The problem. Repeat all of the material exactly, with no line missing.

══ Material provided

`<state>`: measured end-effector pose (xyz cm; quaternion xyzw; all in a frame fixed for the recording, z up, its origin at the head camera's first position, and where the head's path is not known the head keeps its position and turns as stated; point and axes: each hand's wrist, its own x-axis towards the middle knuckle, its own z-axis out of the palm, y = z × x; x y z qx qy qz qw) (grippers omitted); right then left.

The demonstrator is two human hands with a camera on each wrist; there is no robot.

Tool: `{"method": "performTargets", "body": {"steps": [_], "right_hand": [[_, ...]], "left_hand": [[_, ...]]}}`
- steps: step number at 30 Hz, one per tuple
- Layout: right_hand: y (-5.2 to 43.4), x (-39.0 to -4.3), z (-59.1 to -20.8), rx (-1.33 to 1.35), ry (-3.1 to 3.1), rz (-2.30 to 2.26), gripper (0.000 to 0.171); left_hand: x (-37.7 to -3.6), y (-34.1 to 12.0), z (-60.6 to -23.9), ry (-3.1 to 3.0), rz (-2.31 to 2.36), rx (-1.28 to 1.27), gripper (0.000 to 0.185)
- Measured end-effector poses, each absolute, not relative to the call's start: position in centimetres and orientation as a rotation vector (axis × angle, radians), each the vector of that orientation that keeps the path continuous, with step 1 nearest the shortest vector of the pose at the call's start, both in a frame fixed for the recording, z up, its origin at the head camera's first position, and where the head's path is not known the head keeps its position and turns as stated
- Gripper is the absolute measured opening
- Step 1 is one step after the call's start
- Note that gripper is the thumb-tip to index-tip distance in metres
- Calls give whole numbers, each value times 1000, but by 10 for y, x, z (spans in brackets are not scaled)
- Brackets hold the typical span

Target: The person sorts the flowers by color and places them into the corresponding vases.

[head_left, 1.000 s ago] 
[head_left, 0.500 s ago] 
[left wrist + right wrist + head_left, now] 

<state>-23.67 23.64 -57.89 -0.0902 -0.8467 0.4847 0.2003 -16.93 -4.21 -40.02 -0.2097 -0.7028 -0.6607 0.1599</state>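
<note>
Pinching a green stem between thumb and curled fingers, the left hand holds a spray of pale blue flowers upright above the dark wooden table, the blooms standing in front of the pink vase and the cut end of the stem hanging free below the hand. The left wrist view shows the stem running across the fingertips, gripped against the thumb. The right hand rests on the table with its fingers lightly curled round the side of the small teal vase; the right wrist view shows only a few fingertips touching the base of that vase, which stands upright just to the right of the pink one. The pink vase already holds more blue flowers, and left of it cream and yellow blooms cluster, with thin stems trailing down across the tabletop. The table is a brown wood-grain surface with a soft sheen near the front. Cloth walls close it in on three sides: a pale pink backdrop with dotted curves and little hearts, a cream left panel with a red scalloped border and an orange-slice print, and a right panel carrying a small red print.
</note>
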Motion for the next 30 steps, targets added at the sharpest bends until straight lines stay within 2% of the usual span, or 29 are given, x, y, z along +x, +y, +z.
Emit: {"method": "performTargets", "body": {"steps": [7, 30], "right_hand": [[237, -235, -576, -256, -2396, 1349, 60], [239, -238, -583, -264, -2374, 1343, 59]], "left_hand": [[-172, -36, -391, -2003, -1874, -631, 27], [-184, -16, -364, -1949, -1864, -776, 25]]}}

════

Expected answer.
`<state>`: measured end-effector pose (xyz cm; quaternion xyzw; all in a frame fixed for the recording, z up, its origin at the head camera's first position, and where the head's path is not known the head keeps its position and turns as stated; point and axes: each hand's wrist, its own x-axis towards the middle knuckle, its own z-axis out of the palm, y = z × x; x y z qx qy qz qw) (grippers omitted); right then left.

The demonstrator is two human hands with a camera on each wrist; there is no robot.

Tool: `{"method": "performTargets", "body": {"steps": [_], "right_hand": [[_, ...]], "left_hand": [[_, ...]]}}`
- steps: step number at 30 Hz, one per tuple
- Layout: right_hand: y (-5.2 to 43.4), x (-39.0 to -4.3), z (-59.1 to -20.8), rx (-1.33 to 1.35), ry (-3.1 to 3.1), rz (-2.30 to 2.26), gripper (0.000 to 0.171); left_hand: x (-37.7 to -3.6), y (-34.1 to 12.0), z (-60.6 to -23.9), ry (-3.1 to 3.0), rz (-2.31 to 2.36), rx (-1.28 to 1.27), gripper (0.000 to 0.185)
- Measured end-effector poses, each absolute, not relative to the call's start: position in centimetres and orientation as a rotation vector (axis × angle, radians), each the vector of that orientation that keeps the path continuous, with step 1 nearest the shortest vector of the pose at the call's start, both in a frame fixed for the recording, z up, its origin at the head camera's first position, and where the head's path is not known the head keeps its position and turns as stated
- Gripper is the absolute measured opening
- Step 1 is one step after the call's start
- Note that gripper is the thumb-tip to index-tip distance in metres
- Calls give whole numbers, each value times 1000, but by 10 for y, x, z (spans in brackets are not scaled)
- Brackets hold the typical span

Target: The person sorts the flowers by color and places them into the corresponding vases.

[head_left, 1.000 s ago] 
[head_left, 0.500 s ago] 
[left wrist + right wrist + head_left, now] 

<state>-23.67 23.64 -57.89 -0.0902 -0.8467 0.4847 0.2003 -16.93 -4.21 -40.02 -0.2097 -0.7028 -0.6607 0.1599</state>
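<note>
Pinching a green stem between thumb and curled fingers, the left hand holds a spray of pale blue flowers upright above the dark wooden table, the blooms standing in front of the pink vase and the cut end of the stem hanging free below the hand. The left wrist view shows the stem running across the fingertips, gripped against the thumb. The right hand rests on the table with its fingers lightly curled round the side of the small teal vase; the right wrist view shows only a few fingertips touching the base of that vase, which stands upright just to the right of the pink one. The pink vase already holds more blue flowers, and left of it cream and yellow blooms cluster, with thin stems trailing down across the tabletop. The table is a brown wood-grain surface with a soft sheen near the front. Cloth walls close it in on three sides: a pale pink backdrop with dotted curves and little hearts, a cream left panel with a red scalloped border and an orange-slice print, and a right panel carrying a small red print.
</note>
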Motion for the next 30 steps, targets added at the sharpest bends until straight lines stay within 2% of the usual span, or 29 are given, x, y, z along +x, +y, +z.
Emit: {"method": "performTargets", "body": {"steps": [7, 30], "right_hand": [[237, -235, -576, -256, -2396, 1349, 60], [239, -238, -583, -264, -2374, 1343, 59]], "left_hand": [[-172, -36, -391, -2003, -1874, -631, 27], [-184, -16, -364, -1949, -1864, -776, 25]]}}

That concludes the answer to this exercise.